Manajemen menegaskan bahwa pembelian kembali saham merupakan bagian dari strategi keuangan yang telah dipertimbangkan secara matang.
Dengan kondisi permodalan dan arus kas yang dimiliki saat ini, BUKA menilai bahwa buyback dapat dilakukan tanpa mengorbankan stabilitas operasional perusahaan.
Mekanisme dan Jangka Waktu Pelaksanaan
Adapun pelaksanaan buyback akan dilakukan dalam jangka waktu paling lama tiga bulan setelah keterbukaan informasi ini. Periode pelaksanaan buyback terhitung mulai tanggal 9 Februari 2026 hingga 8 Mei 2026.
Manajemen menyampaikan bahwa buyback dapat dilakukan secara bertahap maupun sekaligus, baik melalui bursa efek maupun di luar bursa. Dalam hal pembelian kembali saham dilakukan melalui bursa, BUKA akan menunjuk satu perantara perdagangan efek untuk melaksanakan transaksi tersebut.
Fleksibilitas dalam mekanisme pelaksanaan ini memungkinkan Perseroan untuk menyesuaikan strategi buyback dengan kondisi pasar yang berkembang.
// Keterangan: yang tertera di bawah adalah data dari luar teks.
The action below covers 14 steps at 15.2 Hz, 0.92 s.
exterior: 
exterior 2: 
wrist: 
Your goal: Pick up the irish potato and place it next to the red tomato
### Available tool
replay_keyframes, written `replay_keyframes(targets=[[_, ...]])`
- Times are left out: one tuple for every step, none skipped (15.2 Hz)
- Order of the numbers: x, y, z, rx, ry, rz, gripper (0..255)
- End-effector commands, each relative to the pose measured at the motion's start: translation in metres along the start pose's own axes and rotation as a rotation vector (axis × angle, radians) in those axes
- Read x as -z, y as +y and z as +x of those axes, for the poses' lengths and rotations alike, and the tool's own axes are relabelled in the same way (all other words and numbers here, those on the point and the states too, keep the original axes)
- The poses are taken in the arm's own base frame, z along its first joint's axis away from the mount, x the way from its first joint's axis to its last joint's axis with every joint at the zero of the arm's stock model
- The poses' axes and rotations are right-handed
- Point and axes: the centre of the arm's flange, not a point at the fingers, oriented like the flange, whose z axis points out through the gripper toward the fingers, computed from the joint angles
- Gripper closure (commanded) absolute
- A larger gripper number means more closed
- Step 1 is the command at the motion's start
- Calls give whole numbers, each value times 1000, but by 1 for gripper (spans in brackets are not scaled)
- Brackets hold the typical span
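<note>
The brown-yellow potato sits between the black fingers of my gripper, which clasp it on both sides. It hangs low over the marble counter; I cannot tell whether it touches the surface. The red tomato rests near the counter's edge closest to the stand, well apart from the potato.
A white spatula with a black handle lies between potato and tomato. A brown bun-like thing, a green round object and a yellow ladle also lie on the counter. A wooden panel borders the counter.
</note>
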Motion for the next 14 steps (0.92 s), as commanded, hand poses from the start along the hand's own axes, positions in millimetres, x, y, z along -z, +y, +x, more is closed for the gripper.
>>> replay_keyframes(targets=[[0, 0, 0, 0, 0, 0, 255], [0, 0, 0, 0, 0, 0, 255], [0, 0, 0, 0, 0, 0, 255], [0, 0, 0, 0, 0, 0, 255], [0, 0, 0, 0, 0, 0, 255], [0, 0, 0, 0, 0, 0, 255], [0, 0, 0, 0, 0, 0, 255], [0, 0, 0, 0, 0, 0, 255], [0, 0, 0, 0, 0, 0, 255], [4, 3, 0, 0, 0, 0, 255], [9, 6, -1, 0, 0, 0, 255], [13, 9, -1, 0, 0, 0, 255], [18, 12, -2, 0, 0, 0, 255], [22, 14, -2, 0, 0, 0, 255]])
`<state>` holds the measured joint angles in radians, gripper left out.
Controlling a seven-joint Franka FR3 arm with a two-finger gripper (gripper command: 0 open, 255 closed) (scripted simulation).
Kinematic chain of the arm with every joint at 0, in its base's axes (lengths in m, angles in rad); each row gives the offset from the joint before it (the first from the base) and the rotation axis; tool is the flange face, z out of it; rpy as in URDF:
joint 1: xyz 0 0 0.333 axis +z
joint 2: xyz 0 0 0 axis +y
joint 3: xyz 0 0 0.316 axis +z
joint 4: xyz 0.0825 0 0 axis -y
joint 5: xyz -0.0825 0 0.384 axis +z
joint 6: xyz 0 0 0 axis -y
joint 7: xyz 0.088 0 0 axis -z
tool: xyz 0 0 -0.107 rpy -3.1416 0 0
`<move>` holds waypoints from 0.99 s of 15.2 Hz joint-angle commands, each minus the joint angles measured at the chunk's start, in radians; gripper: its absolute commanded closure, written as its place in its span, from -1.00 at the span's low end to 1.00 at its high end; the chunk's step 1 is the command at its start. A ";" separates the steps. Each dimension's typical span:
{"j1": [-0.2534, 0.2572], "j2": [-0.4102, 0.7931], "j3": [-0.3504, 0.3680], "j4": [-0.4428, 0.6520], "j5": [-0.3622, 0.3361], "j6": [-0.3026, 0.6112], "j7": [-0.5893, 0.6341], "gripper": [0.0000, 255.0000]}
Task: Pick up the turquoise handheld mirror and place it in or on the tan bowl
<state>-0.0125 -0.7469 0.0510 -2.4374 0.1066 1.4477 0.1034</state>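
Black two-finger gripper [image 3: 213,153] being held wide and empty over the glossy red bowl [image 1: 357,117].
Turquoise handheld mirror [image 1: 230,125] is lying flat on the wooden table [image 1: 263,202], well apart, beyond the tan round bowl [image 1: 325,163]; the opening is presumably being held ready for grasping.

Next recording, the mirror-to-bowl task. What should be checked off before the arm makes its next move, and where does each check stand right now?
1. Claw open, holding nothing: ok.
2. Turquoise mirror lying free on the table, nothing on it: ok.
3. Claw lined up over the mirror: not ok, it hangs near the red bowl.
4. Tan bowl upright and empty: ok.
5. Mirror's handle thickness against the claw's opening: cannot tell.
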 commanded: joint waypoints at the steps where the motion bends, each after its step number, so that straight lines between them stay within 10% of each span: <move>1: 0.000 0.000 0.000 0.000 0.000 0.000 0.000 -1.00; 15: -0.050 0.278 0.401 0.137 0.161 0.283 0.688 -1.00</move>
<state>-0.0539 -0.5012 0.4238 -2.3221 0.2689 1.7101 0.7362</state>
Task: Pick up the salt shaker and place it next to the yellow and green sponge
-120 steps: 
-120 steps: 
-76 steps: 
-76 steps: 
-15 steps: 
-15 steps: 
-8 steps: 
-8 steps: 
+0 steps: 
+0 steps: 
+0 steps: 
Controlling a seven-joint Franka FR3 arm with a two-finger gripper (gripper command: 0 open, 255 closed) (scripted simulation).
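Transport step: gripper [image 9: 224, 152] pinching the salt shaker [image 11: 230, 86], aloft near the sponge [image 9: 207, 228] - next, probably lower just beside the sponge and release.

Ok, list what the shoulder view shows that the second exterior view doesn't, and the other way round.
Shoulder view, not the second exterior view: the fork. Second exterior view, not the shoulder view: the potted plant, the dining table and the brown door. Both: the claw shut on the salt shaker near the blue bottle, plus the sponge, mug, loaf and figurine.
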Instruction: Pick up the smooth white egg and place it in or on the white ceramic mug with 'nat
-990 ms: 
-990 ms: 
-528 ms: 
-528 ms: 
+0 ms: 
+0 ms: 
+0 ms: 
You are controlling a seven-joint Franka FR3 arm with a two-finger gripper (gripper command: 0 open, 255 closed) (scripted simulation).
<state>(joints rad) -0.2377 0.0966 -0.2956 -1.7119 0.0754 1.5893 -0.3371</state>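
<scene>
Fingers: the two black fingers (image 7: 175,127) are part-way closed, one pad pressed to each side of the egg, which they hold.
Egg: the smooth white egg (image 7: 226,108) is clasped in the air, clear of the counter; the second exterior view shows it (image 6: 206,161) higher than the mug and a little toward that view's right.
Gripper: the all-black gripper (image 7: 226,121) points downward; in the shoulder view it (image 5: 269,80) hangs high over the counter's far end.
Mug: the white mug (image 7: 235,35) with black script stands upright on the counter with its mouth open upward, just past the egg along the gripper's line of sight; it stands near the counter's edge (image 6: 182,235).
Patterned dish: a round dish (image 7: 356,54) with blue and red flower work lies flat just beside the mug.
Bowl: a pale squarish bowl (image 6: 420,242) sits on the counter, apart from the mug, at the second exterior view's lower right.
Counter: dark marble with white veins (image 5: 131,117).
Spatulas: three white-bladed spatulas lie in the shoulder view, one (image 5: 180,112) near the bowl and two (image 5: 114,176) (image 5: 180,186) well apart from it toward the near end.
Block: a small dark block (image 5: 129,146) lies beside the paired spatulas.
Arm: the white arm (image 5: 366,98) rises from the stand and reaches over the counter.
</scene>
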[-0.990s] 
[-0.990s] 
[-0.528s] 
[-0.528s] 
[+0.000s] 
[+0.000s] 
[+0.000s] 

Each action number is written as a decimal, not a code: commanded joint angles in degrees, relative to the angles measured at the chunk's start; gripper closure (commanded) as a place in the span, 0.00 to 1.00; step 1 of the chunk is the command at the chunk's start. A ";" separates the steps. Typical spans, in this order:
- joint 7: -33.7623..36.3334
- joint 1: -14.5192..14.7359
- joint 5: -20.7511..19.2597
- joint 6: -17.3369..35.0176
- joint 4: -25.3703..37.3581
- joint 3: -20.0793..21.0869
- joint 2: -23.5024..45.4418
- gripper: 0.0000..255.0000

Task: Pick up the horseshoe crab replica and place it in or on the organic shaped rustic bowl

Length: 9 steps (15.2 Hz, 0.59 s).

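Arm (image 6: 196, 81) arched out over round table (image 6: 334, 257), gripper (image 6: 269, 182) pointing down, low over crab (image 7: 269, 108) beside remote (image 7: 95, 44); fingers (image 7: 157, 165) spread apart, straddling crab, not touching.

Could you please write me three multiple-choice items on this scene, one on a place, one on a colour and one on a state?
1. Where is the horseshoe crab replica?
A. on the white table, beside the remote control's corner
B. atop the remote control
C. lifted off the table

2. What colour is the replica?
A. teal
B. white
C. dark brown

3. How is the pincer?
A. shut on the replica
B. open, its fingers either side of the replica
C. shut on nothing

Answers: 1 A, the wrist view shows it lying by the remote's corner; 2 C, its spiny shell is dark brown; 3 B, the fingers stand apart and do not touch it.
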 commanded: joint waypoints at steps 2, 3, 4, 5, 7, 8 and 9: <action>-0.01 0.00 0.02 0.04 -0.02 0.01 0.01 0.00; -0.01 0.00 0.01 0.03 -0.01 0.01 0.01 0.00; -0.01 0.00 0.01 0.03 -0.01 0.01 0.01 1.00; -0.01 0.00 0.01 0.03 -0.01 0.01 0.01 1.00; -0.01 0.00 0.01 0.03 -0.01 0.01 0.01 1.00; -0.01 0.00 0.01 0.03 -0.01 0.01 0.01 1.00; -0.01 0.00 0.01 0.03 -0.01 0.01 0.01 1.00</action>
Dengan demikian, buyback dapat dilakukan secara optimal tanpa memberikan tekanan yang tidak perlu terhadap pergerakan saham di pasar.
Dampak Terhadap Kinerja dan Sumber Dana
Manajemen BUKA menegaskan bahwa pelaksanaan buyback ini diyakini tidak akan memberikan dampak negatif yang material terhadap kinerja operasional maupun pendapatan Perseroan. Hal ini didukung oleh posisi modal dan arus kas BUKA yang dinilai cukup kuat untuk membiayai pembelian kembali saham.
Selain itu, buyback juga tidak akan menyebabkan penurunan pendapatan Perseroan. Manajemen memastikan bahwa kegiatan usaha, pengembangan bisnis, dan operasional perusahaan tetap dapat berjalan normal karena BUKA memiliki kecukupan dana untuk membiayai seluruh aktivitas tersebut.
Sumber dana yang digunakan untuk buyback berasal dari optimalisasi kas internal Perseroan. Dana tersebut bukan merupakan dana hasil penawaran umum perdana saham (IPO), serta bukan berasal dari pinjaman atau utang dalam bentuk apa pun.
Sebagai informasi tambahan, pada program buyback sebelumnya, BUKA telah menganggarkan dana sebesar Rp420,79 miliar. Buyback tersebut berlangsung sejak 24 Oktober 2025 hingga 23 Januari 2026.
Dengan masih tersedianya sisa dana, Perseroan kini melanjutkan langkah buyback sebagai bagian dari strategi pengelolaan modal jangka panjang.